Benchmarking Gaudi 2 with 866M parameters
Intel’s Gaudi 2 silicon has outperformed Nvidia’s A100 80 GB and H100 in a fine-tuning performance benchmark for the Vision-Language AI model BridgeTower. The benchmark results show that Gaudi 2 performed 2.5x better than A100 80 GB and 1.4x better than H100.
Vision-Language AI models process and associate information across language and visual representation modalities. Companies like Midjourney, Stable Diffusion, and Ideogram are leading the fast-growing market of image generation models associated with VL models.
AI model fine-tuners use benchmarks like BridgeTower to compare the computational power of processors and other hardware when running workloads. Habana attributes the significant speedups to a hardware-accelerated data-loading system, which addresses a common bottleneck in AI model fine-tuning, especially for VL models.
“Fine-tuning AI models can often be a slow and frustrating process,” Habana says. “Especially with vision models, it can be very frustrating waiting for the GPU to finish loading the data. This is often the limiting factor when fine-tuning the best vision models available today.”
The bottleneck arises from CPU-intensive operations like image decoding and augmentation, which can cause the CPU to stall, waiting for data to be processed and sent to the AI accelerator.

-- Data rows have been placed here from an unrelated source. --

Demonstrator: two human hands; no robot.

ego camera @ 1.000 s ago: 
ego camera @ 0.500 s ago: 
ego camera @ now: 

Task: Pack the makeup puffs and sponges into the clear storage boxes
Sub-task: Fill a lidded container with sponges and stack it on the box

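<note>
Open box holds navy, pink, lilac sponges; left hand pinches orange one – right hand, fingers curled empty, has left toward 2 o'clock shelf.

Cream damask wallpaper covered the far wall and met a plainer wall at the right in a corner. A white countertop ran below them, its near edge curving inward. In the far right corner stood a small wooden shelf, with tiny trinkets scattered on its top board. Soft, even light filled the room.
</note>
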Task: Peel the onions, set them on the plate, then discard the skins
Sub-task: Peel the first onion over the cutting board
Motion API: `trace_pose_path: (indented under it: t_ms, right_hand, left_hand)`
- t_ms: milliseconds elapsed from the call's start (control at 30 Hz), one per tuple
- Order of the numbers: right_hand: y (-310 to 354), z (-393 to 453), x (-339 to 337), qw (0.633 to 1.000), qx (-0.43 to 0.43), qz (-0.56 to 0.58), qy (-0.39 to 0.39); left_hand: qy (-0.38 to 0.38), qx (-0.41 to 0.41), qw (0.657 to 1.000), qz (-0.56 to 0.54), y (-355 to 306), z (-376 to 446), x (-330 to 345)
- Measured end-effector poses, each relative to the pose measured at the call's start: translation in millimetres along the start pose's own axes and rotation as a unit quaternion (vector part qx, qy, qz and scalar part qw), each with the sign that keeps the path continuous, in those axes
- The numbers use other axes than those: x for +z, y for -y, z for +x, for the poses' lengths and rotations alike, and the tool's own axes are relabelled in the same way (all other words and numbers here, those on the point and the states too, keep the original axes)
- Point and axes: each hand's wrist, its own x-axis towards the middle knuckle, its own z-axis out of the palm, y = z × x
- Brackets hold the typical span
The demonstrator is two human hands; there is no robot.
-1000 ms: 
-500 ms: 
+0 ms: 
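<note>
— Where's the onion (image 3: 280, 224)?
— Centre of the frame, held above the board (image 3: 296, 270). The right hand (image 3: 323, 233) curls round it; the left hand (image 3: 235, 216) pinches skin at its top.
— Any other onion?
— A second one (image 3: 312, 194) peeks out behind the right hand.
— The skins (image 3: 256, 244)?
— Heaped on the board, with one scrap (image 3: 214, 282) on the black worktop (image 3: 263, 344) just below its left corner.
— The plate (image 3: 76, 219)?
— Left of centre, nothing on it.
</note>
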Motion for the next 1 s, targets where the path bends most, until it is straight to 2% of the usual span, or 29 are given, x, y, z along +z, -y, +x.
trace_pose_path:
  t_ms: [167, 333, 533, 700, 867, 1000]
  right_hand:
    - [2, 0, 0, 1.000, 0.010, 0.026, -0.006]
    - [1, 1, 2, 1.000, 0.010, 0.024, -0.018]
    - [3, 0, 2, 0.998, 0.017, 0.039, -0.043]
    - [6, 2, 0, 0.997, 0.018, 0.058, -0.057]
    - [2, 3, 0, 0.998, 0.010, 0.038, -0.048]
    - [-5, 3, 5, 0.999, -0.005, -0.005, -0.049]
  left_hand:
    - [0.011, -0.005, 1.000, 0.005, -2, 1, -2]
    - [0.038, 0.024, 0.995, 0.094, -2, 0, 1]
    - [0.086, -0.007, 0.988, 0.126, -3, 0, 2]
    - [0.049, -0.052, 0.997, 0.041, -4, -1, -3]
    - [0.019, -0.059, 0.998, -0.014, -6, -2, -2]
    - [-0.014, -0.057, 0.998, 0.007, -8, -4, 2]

Gaudi 2’s integrated hardware acceleration reduces the CPU’s load, allowing for improved performance. Habana benchmarked Gaudi 2 by fine-tuning a pre-trained BridgeTower checkpoint with 866M parameters.
The benchmark involved running workloads across 8 devices each of A100 80 GB, H100, and Gaudi 2. Results showed that Gaudi 2 performed 1.79x better than H100 and 2.23x better than A100 in the best-case scenario.
When two additional processes were used for data loading, Gaudi 2 still outperformed H100 by 1.3x and A100 by 2.23x. Increasing the number of data-loading processes beyond two resulted in diminishing returns.
“We were able to optimize the data loading on Gaudi 2 to be twice as fast as it was on H100 and 1.5x faster than on A100,” Habana explains. “This let us run bigger workloads and improve performance.”
Habana’s optimization allows for a 10% additional performance improvement against its best score. The benchmark does not explicitly list whether AMD Radeon Instinct is also optimized for data-loading acceleration, but it seems likely that this is the case.
The competition is fierce, and underdogs have historically caught up to and even surpassed the favorites in similar races. The future of AI acceleration remains uncertain, with companies like Intel aiming to dethrone Nvidia.